Isis, nuove restrizioni alle donne: velo integrale e accompagnatore

ImmagineRestrizioni sempre maggiori per donne che vivono nello Stato Islamico. Se non le rispettano viene picchiato anche il loro “guardiano”. Ancora regole per le donne dell’Isis. Ora possono uscire di casa solo se velate e rigorosamente accompagnate da un uomo.

Le restrizioni riguardano tutte le donne che abitano nelle zone tra Iraq e Siria, dove Abu Bakr al-Baghdadi ha proclamato il suo Califfato. Sono state le dirette interessate a parlarne in una serie di interviste rilasciate via Skype e telefono al quotidiano britannico The Guardian da Mosul in Iraq e dalle città siriane di Raqqa e Deir Ezzour.

“Ho dovuto lasciare i miei studi universitari ad Aleppo perché non mi era permesso passare i posti di blocco senza un mahram (un guardiano, ndr) e lasciare la città da sola come facevo prima”, ha detto Sama Maher, 20 anni, di Raqqa, arrestata più volte dalla polizia religiosa per aver violato le leggi imposte dallo Stato Islamico. “È vietato alle donne di Raqqa e Deir Ezzour uscire senza un guardiano uomo. È un problema perché non ho nemmeno un un fratello, solo cinque sorelle”, ha spiegato.

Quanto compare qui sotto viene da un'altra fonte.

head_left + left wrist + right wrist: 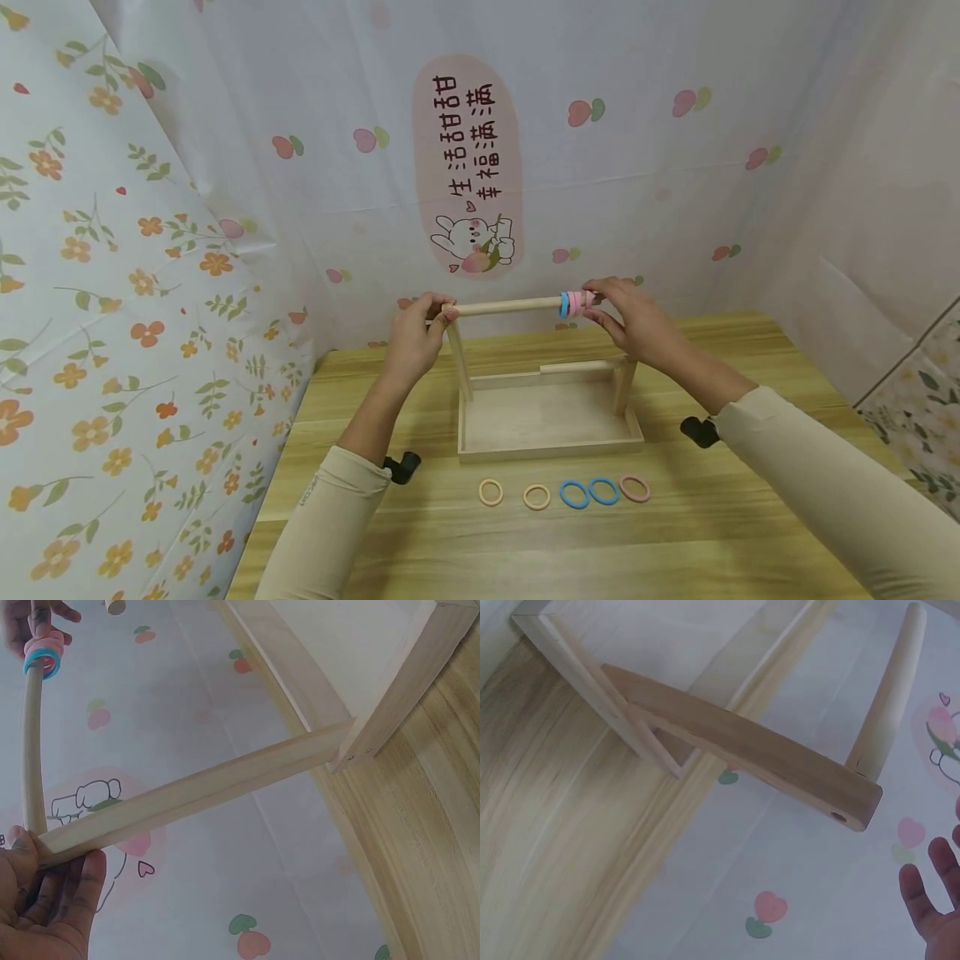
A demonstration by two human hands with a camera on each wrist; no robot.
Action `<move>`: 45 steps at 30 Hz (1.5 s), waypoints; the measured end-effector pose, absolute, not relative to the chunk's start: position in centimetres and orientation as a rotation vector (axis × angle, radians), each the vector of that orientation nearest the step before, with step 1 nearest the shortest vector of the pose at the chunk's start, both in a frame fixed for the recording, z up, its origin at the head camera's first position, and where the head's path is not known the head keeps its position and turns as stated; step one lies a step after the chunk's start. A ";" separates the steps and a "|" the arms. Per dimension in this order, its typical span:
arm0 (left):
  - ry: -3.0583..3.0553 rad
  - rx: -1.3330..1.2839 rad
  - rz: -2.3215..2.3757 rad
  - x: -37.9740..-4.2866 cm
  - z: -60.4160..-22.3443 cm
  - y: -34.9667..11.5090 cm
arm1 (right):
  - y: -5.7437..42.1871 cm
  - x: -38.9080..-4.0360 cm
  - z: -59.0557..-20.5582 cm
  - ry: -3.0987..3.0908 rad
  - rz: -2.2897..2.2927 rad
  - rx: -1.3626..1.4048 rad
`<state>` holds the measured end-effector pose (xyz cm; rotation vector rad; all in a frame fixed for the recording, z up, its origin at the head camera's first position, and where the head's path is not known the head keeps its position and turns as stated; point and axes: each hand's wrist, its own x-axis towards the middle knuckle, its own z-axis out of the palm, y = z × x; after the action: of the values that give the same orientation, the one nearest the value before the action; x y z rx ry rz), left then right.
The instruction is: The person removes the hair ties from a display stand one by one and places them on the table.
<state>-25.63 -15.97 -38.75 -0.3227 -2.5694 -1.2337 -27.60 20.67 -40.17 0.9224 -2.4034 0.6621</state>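
Observation:
A wooden stand has a shallow tray base (550, 451), two upright posts and rods. My left hand (415, 337) pinches the top of the left post (202, 787), where the upper rod (510, 307) joins it. Near that rod's right end hang a blue ring (564, 305) and several pink rings (576, 303). There my right hand (637, 321) pinches a pink ring at the rod's tip between thumb and forefinger, its other fingers spread. From the shorter right post (742, 746) a lower rod (889, 690) reaches leftward, its end free.
In front of the tray lie two pale rings (491, 492), two blue rings (574, 494) and a pink ring (634, 488) in a row on the wood-grain table (420, 542). Printed cloth (337, 208) hangs behind and left. A black piece (402, 468) shows beside my left sleeve.

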 end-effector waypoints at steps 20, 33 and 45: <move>-2.568 -0.325 -1.246 -25.7 -38.5 -16.0 | 21.8 -27.4 -40.3 -2.414 0.713 0.861; -2.574 -0.337 -1.237 -25.7 -38.6 -16.2 | 22.6 -26.7 -40.2 -2.421 0.687 0.848; -2.586 -0.336 -1.242 -25.9 -38.8 -16.3 | 23.3 -26.0 -40.6 -2.324 0.655 0.898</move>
<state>-25.88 -16.26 -38.76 -0.3356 -2.5857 -1.2419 -25.98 23.29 -40.59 0.8985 -2.3237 0.6552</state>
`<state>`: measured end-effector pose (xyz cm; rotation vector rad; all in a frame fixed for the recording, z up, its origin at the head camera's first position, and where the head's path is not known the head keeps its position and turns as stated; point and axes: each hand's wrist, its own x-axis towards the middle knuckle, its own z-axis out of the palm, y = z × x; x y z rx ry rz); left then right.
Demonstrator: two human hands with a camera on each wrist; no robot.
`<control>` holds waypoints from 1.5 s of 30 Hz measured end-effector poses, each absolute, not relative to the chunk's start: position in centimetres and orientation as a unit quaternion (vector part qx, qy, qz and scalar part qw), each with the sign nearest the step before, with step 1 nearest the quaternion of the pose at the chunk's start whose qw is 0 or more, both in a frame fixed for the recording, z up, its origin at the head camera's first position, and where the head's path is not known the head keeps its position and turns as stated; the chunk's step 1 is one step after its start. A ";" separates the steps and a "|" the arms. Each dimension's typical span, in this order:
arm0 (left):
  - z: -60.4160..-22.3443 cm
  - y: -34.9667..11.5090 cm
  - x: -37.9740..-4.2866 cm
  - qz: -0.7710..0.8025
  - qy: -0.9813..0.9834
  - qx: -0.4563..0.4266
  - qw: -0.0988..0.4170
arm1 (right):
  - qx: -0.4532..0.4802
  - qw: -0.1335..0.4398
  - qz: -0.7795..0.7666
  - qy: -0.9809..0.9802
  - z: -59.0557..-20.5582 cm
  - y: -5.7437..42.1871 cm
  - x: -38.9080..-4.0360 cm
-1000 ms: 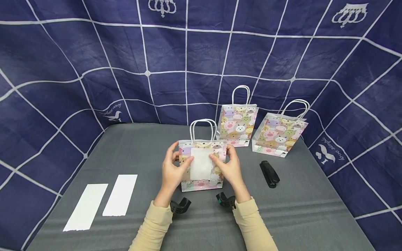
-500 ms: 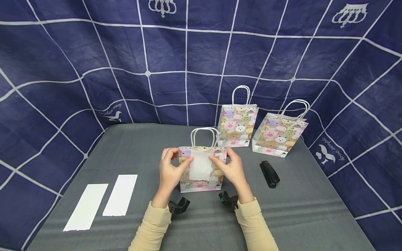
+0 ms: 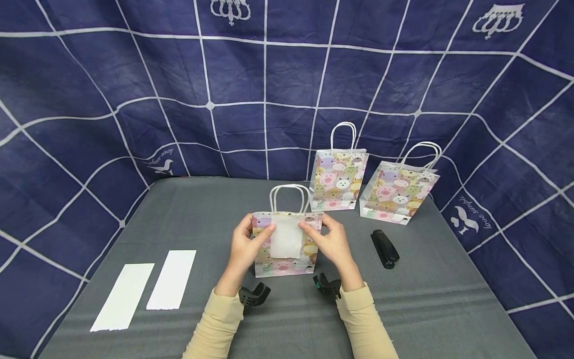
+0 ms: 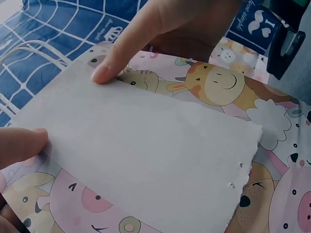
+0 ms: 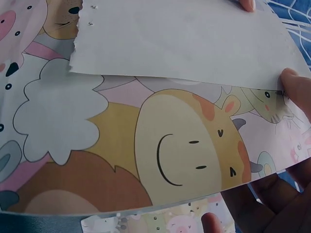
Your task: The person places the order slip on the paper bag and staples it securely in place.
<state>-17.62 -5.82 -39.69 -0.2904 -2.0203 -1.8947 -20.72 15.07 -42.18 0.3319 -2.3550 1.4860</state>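
Observation:
A paper gift bag [image 3: 284,268] with cartoon animals and white twisted handles stands upright in front of the person. Against its front lies a white paper slip [image 3: 286,237] with a torn lower edge; small marks show near that edge in both wrist views. The left hand [image 3: 243,247] grips the bag's left side, its thumb [image 4: 36,141] on the slip's edge. On the opposite side the right hand [image 3: 334,244] holds the bag, fingers behind and thumb [image 5: 294,87] at the slip's other edge. Most of the fingers behind the bag are hidden.
Two matching gift bags, one upright [image 3: 338,179] and one turned at an angle [image 3: 399,192], stand at the back right. A black stapler [image 3: 384,249] lies right of the hands. Two white paper strips [image 3: 123,296] lie on the grey table [image 3: 430,299] at left. A blue curtain [image 3: 287,80] hangs behind.
Both hands have brought the gift bag slightly lower and nearer the person, its top edge dropping in view. The other bags, stapler and strips stay put.

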 end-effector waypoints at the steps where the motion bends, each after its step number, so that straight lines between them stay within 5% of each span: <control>1: -39.7 -5.8 -17.6 -0.671 -0.713 -0.102 0.174 | 0.116 0.166 0.522 -0.828 -42.2 15.1 -20.7; 45: -40.8 -5.8 -18.0 -0.703 -0.687 -0.113 0.148 | 0.132 0.153 0.497 -0.844 -42.0 15.7 -20.5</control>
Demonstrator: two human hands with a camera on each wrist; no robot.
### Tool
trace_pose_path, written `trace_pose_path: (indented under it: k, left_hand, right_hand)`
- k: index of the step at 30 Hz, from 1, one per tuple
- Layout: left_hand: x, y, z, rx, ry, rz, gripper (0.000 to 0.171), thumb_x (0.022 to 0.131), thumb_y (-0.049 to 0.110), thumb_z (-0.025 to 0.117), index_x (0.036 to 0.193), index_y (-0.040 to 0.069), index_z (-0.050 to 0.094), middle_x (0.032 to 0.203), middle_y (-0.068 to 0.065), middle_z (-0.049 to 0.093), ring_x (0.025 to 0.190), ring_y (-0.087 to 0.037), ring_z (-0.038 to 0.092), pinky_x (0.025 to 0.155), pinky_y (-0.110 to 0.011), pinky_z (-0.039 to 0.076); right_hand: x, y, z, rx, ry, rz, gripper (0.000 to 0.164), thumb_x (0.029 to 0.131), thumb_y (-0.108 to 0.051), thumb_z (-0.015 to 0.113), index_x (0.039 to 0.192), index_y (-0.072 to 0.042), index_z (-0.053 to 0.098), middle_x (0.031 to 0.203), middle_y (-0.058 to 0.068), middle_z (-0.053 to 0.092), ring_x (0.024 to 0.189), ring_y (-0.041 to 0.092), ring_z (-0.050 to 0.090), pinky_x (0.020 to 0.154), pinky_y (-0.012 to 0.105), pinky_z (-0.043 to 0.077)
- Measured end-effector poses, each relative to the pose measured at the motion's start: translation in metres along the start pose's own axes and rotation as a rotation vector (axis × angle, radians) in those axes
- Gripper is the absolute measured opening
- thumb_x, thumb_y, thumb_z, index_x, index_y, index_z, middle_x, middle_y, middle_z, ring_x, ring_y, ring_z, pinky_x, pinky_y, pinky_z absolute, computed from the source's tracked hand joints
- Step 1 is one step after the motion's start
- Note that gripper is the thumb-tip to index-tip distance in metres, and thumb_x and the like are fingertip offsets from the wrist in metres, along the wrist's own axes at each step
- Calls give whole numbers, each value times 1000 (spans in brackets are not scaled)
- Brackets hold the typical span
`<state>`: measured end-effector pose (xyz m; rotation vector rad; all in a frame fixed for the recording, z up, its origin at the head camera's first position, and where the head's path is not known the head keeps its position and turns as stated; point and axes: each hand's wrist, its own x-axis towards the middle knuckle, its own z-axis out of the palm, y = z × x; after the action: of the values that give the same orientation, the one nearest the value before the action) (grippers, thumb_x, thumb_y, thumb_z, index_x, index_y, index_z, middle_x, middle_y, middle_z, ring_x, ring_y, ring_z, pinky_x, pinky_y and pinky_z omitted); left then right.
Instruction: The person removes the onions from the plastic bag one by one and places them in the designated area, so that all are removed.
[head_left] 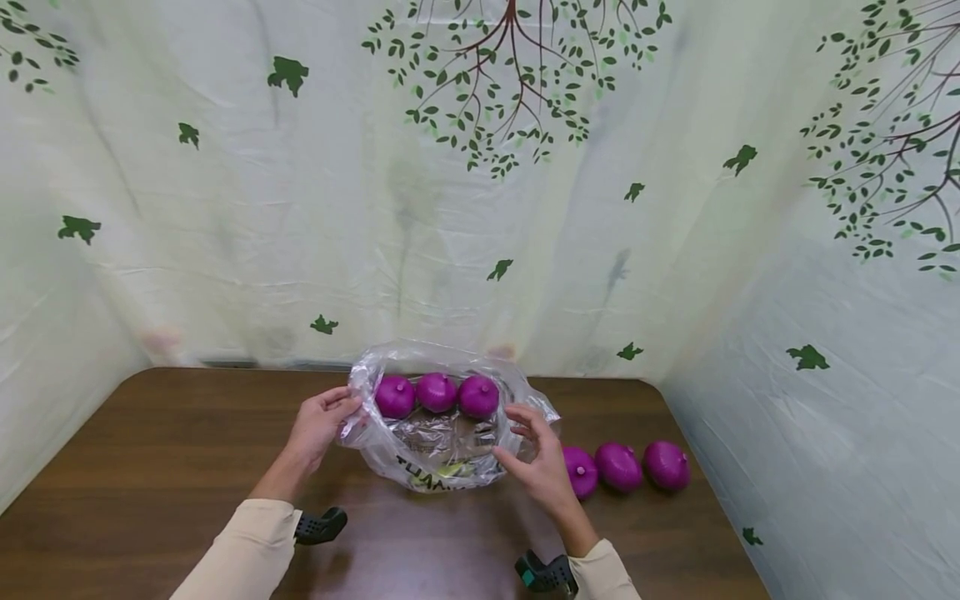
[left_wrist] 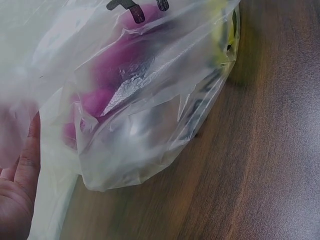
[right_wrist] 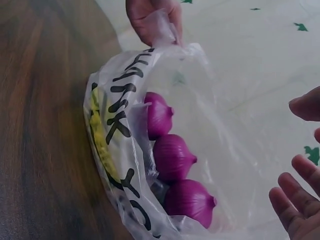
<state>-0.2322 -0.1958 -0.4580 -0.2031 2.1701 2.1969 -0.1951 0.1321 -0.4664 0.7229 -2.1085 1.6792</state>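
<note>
A clear plastic bag (head_left: 381, 460) with black lettering stands with its mouth spread on the brown table. Three red onions (head_left: 437, 392) sit in a row inside it, at the far side. My left hand (head_left: 317, 429) pinches the bag's left rim between thumb and fingers, as the right wrist view also shows. At the bag's right side is my right hand (head_left: 542, 467), its fingers spread and loosely bent, with nothing held; in the right wrist view those fingers (right_wrist: 295, 197) stand apart from the plastic. Through the film, the left wrist view shows the onions blurred and pink (left_wrist: 117, 60).
Three more red onions (head_left: 618, 467) lie in a row on the table (head_left: 180, 450), right of the bag and beside my right forearm. A pale curtain (head_left: 420, 217) with printed leaves and branches hangs behind the table's far edge and at both sides.
</note>
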Motion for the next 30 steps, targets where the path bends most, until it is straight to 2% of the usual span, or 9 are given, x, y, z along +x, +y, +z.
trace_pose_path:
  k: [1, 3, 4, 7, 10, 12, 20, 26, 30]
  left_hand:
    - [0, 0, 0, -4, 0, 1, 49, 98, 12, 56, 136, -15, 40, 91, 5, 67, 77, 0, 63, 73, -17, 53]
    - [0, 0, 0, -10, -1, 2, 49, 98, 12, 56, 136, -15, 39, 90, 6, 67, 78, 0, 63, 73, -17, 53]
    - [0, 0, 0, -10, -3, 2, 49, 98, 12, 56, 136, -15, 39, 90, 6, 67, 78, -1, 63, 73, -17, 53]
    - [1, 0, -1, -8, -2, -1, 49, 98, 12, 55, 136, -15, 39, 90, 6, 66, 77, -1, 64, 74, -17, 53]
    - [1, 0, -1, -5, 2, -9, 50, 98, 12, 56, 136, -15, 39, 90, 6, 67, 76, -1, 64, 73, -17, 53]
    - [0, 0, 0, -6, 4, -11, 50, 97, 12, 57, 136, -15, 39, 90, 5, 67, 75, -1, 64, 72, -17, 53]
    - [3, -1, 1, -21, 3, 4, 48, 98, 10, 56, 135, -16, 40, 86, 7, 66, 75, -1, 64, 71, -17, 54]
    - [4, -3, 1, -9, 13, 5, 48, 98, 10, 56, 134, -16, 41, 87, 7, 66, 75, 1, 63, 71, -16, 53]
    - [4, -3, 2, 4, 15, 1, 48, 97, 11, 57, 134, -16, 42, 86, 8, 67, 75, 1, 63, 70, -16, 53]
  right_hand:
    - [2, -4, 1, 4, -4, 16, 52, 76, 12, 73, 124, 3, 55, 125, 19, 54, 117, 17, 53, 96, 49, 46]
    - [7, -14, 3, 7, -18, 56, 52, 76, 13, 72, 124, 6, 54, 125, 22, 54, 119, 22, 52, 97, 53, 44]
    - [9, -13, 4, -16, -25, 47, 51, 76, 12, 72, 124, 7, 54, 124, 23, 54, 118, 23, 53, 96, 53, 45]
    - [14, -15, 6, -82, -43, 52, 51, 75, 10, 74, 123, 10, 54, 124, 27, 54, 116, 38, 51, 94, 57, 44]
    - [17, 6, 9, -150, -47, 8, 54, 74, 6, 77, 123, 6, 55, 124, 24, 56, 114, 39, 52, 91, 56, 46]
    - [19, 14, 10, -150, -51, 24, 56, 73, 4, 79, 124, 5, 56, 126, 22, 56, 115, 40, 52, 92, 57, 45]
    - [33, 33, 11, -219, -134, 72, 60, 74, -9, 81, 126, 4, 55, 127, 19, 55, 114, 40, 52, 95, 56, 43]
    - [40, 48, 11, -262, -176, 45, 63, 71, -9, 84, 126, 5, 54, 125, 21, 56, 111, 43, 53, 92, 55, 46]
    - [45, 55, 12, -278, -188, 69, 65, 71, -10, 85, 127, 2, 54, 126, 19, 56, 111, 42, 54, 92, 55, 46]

E gli stessi guardiani subirebbero numerose punizioni se le donne che accompagnano non rispettano il codice dell’abbigliamento, che prevede un velo integrale come quello saudita, disegnato dall’Isis. Inizialmente molte donne si erano ribellate, ma si sono dovute adeguare alle nuove disposizioni, dopo essere state picchiate, umiliate e multate.

E ora sono gli stessi uomini, spaventati dalle punizioni, a obbligare le loro mogli e figlie ad adeguarsi alle leggi del Califfato. “Hanno costretto le donne di tutte le età a indossare il velo, anche se la maggior parte delle donne di Mosul porta l’hijab”, ha detto la pediatra Maha Saleh, 36 anni. “All’inizio alcune dottoresse si erano rifiutate e avevano scioperato, restando a casa. Ma gli jihadisti sono andati a prelevarle da casa costringendole con la forza a tornare in ospedale” e a indossare il velo, ha aggiunto.

Anche le bambine devono rispettare il codice di abbigliamento islamico. Quando sono state riaperte le scuole a Mosul lo scorso ottobre, Samar Hadi, madre di cinque figli, ha mandato le sue due figlie Hala di sei anni e Tiba di sette a scuola senza hijab, come aveva sempre fatto. “Dopo due giorni il preside ha detto loro che dovevano indossare l’hijab a scuola. Così ho fatto”, ha spiegato. Timori di ritorsioni riguardano tutti. I tassisti o gli autisti di autobus, infatti, rifiutano il trasporto a donne non accompagnate da un uomo o a quelle non velate, anche se l’Is ha tolto l’obbligo di indossare il velo per le donne di età superiore ai 45 anni. In ambito ospedaliero, invece, l’Isis consente a un medico di visitare una donna, a patto che questa resti velata.

È stata finanche imposta la chiusura a tutti i parrucchieri per donne.